[Opening DATA PROVIDED section]

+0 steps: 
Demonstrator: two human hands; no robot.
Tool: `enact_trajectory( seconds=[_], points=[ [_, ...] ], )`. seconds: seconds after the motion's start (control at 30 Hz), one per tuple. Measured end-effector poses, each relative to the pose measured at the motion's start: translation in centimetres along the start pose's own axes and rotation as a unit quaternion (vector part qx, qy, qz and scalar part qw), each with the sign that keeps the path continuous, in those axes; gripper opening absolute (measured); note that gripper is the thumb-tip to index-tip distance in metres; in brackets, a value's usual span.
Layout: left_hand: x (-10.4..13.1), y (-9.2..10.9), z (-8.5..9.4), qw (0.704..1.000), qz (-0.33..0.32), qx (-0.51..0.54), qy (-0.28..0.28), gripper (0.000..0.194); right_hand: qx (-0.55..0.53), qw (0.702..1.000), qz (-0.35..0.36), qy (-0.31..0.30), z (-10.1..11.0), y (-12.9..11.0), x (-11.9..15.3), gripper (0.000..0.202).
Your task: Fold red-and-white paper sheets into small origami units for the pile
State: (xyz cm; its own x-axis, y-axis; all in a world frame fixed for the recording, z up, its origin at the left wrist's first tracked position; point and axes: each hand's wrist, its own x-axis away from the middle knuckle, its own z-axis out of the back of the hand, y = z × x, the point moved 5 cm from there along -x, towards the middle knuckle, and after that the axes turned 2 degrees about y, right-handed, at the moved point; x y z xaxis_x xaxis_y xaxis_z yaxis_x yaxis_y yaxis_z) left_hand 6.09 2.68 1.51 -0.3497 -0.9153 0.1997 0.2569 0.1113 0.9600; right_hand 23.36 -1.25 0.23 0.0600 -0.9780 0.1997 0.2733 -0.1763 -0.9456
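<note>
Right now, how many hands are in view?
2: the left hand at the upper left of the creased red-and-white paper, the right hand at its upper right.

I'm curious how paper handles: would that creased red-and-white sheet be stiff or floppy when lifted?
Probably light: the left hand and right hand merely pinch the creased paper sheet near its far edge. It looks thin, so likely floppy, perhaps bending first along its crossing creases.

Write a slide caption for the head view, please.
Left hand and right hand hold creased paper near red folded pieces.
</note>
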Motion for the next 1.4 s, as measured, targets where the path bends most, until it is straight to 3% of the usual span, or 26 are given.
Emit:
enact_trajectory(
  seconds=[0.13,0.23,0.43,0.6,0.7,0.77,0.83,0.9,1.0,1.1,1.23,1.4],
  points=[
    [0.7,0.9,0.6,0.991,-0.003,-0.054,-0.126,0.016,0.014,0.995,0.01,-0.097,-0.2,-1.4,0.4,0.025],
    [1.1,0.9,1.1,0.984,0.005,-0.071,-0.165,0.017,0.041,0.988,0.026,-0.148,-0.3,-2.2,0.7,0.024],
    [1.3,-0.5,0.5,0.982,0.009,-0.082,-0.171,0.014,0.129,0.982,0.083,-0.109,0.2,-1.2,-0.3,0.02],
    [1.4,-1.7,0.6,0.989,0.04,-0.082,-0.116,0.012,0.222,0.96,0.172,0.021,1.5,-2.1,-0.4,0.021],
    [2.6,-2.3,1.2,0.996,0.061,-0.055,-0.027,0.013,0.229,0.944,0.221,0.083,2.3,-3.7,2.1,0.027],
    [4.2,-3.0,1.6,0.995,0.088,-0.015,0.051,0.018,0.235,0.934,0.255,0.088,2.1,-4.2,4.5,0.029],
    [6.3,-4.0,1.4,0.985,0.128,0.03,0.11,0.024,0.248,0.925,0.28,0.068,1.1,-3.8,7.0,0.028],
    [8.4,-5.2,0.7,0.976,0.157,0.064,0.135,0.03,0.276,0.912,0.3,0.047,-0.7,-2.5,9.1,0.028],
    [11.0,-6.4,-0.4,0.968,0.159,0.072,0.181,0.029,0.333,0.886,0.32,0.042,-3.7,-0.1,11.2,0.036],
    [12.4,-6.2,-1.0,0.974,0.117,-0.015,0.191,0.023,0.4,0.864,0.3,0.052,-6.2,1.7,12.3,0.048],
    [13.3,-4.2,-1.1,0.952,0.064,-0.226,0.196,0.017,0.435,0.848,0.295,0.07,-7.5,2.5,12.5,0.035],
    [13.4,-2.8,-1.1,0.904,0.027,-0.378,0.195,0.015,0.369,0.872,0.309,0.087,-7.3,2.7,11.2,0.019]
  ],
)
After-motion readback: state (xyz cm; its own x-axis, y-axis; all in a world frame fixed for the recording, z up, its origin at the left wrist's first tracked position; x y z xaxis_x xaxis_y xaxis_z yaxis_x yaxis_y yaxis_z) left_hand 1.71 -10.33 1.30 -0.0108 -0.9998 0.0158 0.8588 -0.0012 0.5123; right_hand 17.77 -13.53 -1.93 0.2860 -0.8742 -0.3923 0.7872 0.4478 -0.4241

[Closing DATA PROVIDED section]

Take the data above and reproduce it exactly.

+0 steps: 
Demonstrator: two human hands; no robot.
Tool: `enact_trajectory( seconds=[_], points=[ [_, ...] ], )`. seconds: seconds after the motion's start (control at 30 Hz), one per tuple. Measured end-effector poses, each relative to the pose measured at the motion's start: translation in centimetres along the start pose's own axes and rotation as a unit quaternion (vector part qx, qy, qz and scalar part qw), each with the sign that keeps the path continuous, in those axes; gripper opening absolute (measured); note that gripper is the thumb-tip to index-tip distance in metres; in brackets, a value's usual span.
Layout: left_hand: x (-10.4..13.1), y (-9.2..10.9), z (-8.5..9.4), qw (0.704..1.000), qz (-0.33..0.32), qx (-0.51..0.54), qy (-0.28..0.28), gripper (0.000..0.194); right_hand: qx (-0.55..0.53), qw (0.702..1.000), qz (-0.35..0.36), qy (-0.31..0.30), z (-10.1..11.0), y (-12.9..11.0), x (-11.9..15.3), gripper (0.000..0.202).
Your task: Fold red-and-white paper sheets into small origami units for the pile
State: (xyz cm; its own x-axis, y-axis; all in a world frame fixed for the recording, z up, its origin at the left wrist's first tracked position; point and axes: each hand's wrist, its own x-axis away from the middle knuckle, its own z-axis out of the back of the hand, y = z × x, the point moved 5 cm from there along -x, towards the middle knuckle, and after that the axes turned 2 degrees about y, right-handed, at the moved point; x y z xaxis_x xaxis_y xaxis_z yaxis_x yaxis_y yaxis_z) left_hand 6.09 2.68 1.51 -0.3497 -0.9153 0.1997 0.2569 0.1113 0.9600; right_hand 23.36 -1.25 0.23 0.0600 -0.9780 0.1997 0.2733 -0.1763 -0.9456
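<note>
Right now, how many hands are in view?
2: the left hand at the upper left of the creased red-and-white paper, the right hand at its upper right.

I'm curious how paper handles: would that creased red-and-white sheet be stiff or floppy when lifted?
Probably light: the left hand and right hand merely pinch the creased paper sheet near its far edge. It looks thin, so likely floppy, perhaps bending first along its crossing creases.

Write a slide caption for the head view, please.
Left hand and right hand hold creased paper near red folded pieces.
</note>
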Motion for the next 1.4 s, as measured, targets where the path bends most, until it is straight to 3% of the usual span, or 26 are given.
Emit:
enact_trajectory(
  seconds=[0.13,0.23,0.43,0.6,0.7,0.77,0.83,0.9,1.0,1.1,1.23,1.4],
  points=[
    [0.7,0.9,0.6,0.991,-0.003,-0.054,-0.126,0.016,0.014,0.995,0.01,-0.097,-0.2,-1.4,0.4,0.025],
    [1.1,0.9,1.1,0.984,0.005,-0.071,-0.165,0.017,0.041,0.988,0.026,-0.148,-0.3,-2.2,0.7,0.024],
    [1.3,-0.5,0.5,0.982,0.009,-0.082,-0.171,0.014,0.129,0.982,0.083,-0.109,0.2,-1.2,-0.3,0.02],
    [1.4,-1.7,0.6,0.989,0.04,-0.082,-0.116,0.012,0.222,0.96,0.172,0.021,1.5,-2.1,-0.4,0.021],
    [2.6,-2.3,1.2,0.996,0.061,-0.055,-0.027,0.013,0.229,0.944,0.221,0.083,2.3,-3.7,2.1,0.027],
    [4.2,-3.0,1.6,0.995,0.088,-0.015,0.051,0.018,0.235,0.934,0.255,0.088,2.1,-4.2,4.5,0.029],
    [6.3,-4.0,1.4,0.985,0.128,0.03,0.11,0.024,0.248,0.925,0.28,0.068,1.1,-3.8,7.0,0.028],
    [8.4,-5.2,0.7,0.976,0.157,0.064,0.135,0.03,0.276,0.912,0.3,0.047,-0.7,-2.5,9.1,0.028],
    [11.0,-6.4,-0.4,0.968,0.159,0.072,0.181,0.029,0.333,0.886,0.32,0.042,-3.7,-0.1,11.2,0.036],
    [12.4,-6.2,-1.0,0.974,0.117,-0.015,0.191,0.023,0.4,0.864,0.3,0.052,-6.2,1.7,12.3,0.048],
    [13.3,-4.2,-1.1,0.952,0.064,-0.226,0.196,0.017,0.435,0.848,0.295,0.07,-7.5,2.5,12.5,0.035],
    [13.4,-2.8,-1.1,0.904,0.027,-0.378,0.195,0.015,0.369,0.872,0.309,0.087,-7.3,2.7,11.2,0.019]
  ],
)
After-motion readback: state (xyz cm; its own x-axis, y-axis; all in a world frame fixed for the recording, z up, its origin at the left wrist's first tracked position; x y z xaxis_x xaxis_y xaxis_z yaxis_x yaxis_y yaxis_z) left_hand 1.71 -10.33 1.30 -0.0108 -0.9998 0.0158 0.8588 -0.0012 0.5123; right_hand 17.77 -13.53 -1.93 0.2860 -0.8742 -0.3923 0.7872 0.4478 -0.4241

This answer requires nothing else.